L’illustration la plus flagrante de cette modification de comportement est la fonction de base de l’internet : la recherche d’information. Depuis l’avènement du roi Google, le niveau d’exigence des utilisateurs a été rehaussé au plus haut point : soit l’information qu’ils cherchent se trouve dans les 5 premiers résultats, soit elle n’existe pas. Avouez-le, votre comportement à également évolué : depuis combien de temps ne vous êtes-vous pas aventuré au-delà de la première page de résultat ?

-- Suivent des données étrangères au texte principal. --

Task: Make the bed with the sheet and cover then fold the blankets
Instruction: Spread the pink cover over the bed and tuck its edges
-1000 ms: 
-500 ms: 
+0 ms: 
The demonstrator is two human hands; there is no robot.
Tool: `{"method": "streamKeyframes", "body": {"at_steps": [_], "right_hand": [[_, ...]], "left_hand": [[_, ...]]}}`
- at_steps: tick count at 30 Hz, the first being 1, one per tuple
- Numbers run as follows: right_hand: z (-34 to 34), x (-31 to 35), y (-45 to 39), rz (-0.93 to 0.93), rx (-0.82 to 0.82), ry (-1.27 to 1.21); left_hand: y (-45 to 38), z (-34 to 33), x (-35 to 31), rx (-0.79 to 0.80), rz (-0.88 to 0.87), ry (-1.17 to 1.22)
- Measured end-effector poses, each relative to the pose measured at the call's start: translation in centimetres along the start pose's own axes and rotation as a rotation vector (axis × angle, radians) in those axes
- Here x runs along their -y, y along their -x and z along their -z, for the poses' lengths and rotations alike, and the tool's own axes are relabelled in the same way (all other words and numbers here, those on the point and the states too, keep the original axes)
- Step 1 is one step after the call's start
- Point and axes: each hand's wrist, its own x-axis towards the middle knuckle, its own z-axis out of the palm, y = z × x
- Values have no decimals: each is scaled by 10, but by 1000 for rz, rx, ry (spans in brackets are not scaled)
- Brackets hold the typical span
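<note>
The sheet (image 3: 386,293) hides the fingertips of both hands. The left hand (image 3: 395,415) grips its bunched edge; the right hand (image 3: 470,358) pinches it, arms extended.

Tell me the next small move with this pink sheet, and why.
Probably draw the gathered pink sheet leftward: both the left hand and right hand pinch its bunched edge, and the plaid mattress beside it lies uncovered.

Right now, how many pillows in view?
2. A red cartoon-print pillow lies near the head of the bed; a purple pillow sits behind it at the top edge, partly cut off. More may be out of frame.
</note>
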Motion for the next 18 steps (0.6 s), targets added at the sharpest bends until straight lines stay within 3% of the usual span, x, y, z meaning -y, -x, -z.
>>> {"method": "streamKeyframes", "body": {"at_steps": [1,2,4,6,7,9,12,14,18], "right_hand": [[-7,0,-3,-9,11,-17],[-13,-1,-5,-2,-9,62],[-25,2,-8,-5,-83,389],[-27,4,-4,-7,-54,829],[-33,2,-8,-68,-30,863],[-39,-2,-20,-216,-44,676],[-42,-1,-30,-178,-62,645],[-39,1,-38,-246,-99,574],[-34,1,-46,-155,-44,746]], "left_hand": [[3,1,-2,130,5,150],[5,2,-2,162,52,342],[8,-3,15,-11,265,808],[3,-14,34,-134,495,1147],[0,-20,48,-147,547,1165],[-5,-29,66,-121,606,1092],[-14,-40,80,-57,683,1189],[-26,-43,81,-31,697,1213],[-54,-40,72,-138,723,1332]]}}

Voilà pourquoi il est temps de se rendre à l’évidence : les habitudes et réflexes liés à la recherche d’information ont irrémédiablement changé et nous nous dirigeons vers des comportements extrêmes. Alors je pose ici une question ouverte : à quand la règle du clic unique ?

Cette règle repose sur un postulat simple : pour une information qui représente une certaine valeur, vos utilisateurs n’iront pas plus loin qu’un clic depuis votre page d’accueil ou depuis la première page de résultats de Google.

Mais avant de rentrer des les détails de cette règle, laissez-moi dans un premier temps enterrer définitivement la pseudo règle des 3 clics.

Oublions la règle des 3 clics

Il existe une précédente règle relative au nombre maximum de clics “tolérés” par les utilisateurs avant d’accéder à l’information qu’il recherche : la règle des 3 clics. J’ai déjà eu l’occasion de m’exprimer sur l’absurdité de cette règle (voir à ce sujet mon précédent billet : En finir avec la règle des 3 clics, qui a été rédigé il y a près de 3 ans !) mais je souhaite quand même enfoncer le clou une dernière fois : réduire le nombre de clics pour atteindre le niveau le plus profond dans un site revient à complexifier son arborescence. Pour faire simple, cela implique de confronter l’utilisateur à plus de liens à chaque clic, donc des choix plus longs, donc plus de risques d’erreurs, donc plus de frustration.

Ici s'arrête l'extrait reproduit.